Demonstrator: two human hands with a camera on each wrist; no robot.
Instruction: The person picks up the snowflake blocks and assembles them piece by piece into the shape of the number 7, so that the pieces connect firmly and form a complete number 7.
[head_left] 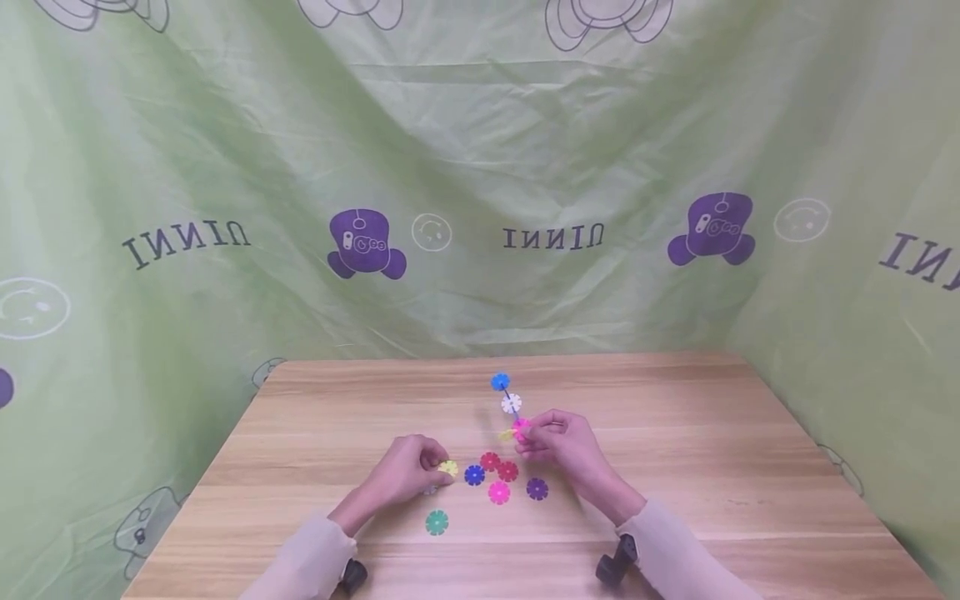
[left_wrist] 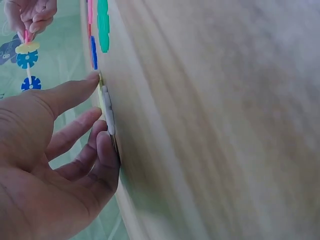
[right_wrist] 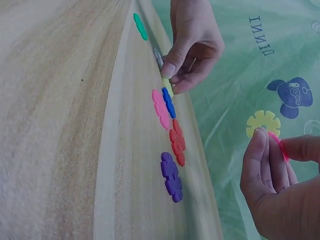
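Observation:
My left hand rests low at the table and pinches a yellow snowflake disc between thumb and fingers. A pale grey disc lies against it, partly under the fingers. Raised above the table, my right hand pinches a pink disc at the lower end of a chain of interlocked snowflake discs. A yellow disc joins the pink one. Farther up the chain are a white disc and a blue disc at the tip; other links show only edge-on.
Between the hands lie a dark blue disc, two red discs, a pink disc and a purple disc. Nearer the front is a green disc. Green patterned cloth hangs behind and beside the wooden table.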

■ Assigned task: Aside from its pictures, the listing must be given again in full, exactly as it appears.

■ Exercise response:
Demonstrator: two human hands with a camera on each wrist; no robot.
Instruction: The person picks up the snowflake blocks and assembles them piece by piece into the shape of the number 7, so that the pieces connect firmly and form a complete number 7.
[head_left] 
[left_wrist] 
[right_wrist] 
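Observation:
My left hand rests low at the table and pinches a yellow snowflake disc between thumb and fingers. A pale grey disc lies against it, partly under the fingers. Raised above the table, my right hand pinches a pink disc at the lower end of a chain of interlocked snowflake discs. A yellow disc joins the pink one. Farther up the chain are a white disc and a blue disc at the tip; other links show only edge-on.
Between the hands lie a dark blue disc, two red discs, a pink disc and a purple disc. Nearer the front is a green disc. Green patterned cloth hangs behind and beside the wooden table.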

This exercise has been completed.